━━ PROVIDED RECORDS ━━

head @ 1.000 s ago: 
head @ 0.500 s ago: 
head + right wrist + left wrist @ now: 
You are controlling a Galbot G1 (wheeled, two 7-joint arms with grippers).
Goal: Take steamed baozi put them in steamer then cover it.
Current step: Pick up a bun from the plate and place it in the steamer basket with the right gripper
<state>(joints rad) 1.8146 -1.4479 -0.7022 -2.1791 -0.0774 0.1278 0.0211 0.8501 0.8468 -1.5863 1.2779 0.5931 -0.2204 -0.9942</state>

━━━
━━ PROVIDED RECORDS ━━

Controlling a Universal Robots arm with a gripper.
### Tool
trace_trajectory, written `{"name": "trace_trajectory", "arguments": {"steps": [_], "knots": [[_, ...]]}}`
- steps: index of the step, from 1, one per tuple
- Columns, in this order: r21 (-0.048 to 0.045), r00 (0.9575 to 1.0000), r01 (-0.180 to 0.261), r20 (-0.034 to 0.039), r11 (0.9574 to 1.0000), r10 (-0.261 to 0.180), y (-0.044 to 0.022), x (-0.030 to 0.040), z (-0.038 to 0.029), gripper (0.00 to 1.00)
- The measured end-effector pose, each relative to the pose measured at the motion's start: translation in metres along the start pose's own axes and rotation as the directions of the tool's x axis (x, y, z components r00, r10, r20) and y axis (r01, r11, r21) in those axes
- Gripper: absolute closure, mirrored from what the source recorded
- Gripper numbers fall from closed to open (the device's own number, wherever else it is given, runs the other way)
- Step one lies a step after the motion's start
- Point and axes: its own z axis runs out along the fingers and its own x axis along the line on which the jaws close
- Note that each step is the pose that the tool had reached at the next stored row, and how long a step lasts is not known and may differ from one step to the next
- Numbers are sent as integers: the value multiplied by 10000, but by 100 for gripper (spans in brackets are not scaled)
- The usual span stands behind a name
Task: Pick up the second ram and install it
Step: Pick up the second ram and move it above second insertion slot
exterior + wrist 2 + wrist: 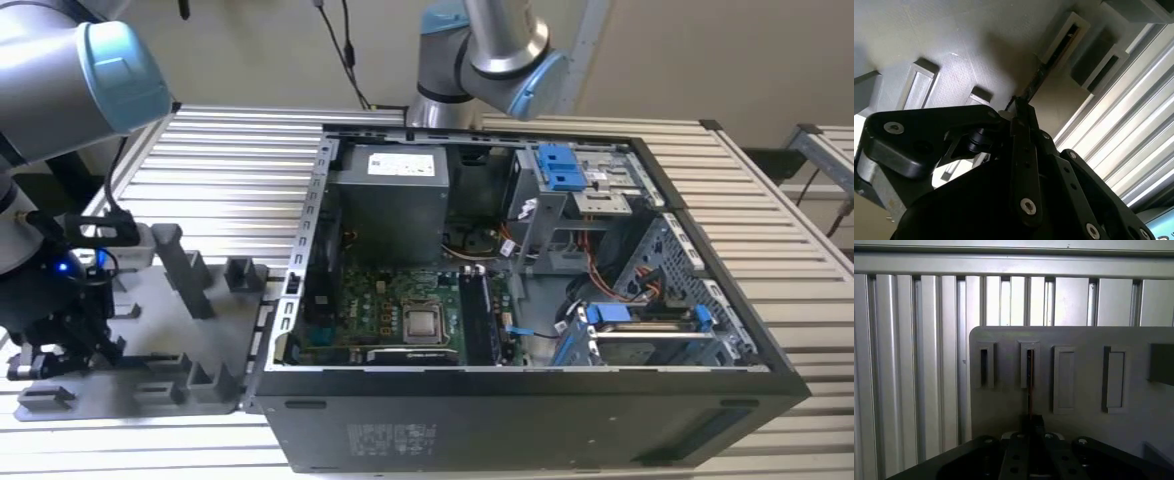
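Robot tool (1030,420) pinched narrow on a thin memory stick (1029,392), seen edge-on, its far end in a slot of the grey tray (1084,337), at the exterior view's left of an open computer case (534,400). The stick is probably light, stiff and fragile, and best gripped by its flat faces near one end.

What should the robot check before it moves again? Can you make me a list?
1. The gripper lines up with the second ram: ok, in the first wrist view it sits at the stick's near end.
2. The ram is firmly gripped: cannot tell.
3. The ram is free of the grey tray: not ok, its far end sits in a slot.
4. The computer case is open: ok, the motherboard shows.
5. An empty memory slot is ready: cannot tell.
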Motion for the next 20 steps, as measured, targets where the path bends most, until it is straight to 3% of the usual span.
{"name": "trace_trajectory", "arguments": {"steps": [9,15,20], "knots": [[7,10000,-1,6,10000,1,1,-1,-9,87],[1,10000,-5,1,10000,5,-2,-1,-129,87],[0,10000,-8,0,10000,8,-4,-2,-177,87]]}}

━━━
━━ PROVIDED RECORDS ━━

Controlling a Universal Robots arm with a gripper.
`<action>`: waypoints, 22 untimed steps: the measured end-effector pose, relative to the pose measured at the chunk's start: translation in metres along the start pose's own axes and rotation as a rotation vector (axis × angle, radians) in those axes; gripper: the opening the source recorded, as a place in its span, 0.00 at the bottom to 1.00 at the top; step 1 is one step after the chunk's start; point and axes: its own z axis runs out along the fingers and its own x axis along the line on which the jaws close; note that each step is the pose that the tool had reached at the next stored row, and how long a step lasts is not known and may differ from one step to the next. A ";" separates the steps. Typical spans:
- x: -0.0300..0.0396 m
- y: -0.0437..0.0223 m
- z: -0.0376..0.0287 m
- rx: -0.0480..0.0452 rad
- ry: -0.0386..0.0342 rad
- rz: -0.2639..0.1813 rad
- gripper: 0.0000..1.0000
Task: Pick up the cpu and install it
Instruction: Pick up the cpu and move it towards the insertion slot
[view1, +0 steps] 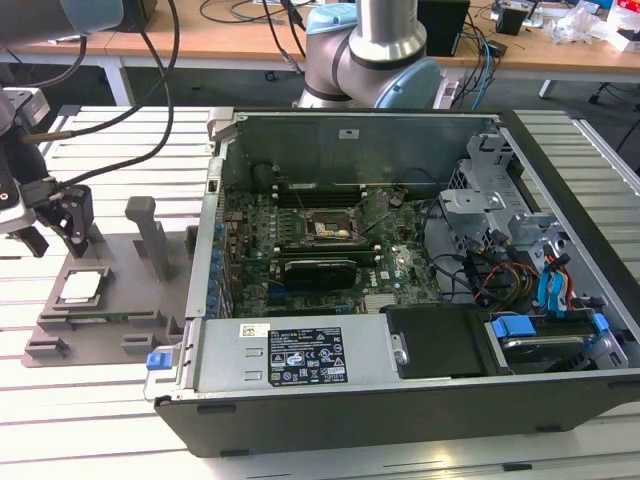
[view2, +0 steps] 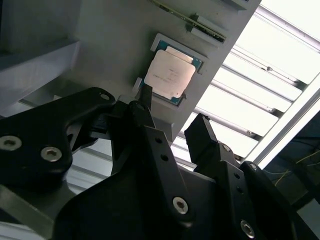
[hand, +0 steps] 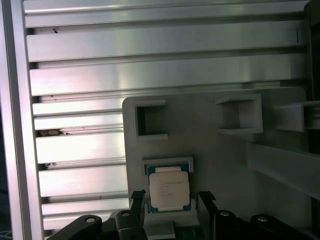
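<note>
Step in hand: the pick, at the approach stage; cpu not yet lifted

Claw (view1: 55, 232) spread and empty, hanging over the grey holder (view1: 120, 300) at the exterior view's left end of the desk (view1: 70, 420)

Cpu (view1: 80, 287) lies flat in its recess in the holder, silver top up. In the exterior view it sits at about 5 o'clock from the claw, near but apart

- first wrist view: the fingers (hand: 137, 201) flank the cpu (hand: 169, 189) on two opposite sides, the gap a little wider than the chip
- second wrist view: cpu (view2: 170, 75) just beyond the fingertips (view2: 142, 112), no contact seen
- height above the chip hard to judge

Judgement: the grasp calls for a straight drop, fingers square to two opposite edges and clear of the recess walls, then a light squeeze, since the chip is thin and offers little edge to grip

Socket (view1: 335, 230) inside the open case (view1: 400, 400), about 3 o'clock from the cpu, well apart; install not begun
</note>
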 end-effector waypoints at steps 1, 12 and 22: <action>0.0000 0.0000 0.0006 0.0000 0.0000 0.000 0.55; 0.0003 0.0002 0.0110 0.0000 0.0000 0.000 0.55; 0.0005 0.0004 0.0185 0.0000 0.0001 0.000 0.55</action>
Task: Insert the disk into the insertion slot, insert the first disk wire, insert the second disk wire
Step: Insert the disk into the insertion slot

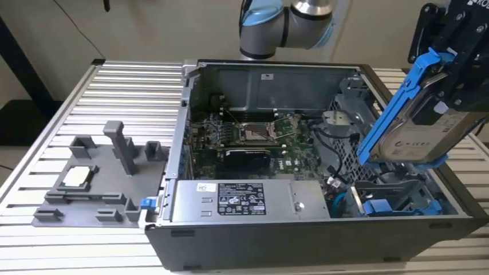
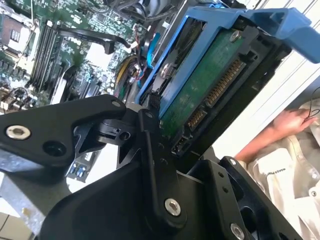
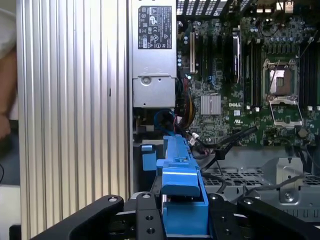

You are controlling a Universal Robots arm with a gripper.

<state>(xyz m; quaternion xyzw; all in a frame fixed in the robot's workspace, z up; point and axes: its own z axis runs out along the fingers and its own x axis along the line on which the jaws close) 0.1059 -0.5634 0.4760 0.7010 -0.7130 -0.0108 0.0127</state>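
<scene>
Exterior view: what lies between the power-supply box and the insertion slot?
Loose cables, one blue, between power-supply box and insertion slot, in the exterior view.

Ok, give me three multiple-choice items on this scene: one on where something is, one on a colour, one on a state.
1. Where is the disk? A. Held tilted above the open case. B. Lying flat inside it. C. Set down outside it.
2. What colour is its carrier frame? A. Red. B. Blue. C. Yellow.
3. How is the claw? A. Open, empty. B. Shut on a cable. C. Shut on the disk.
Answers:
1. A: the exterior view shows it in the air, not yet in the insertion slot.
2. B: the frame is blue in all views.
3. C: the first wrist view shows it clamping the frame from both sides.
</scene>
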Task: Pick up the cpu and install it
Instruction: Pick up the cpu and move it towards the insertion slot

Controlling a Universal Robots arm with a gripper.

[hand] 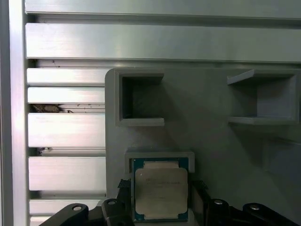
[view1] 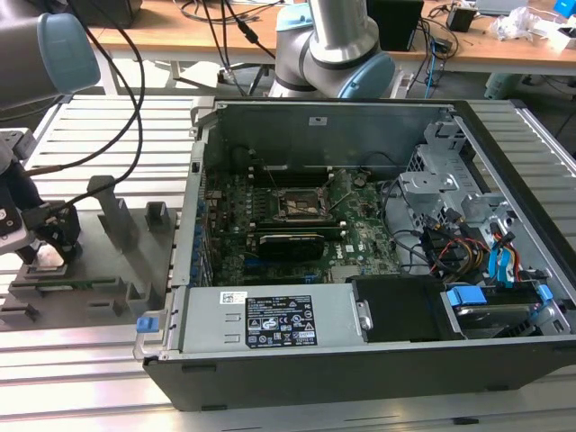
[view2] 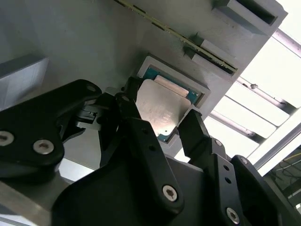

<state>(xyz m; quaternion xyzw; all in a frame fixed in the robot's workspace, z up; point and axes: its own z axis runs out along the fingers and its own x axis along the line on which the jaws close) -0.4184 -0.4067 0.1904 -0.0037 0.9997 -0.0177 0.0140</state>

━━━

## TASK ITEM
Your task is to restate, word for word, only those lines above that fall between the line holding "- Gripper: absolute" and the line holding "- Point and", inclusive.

## TASK SOLUTION
- Gripper: absolute closure, mirrored from what the source recorded
- Gripper numbers fall from closed to open (the device's own number, wherever else it is given, runs the other way)
- Step one lies a step after the motion's start
- Point and axes: its own z axis runs out along the fingers and its own x axis along the line on which the jaws close

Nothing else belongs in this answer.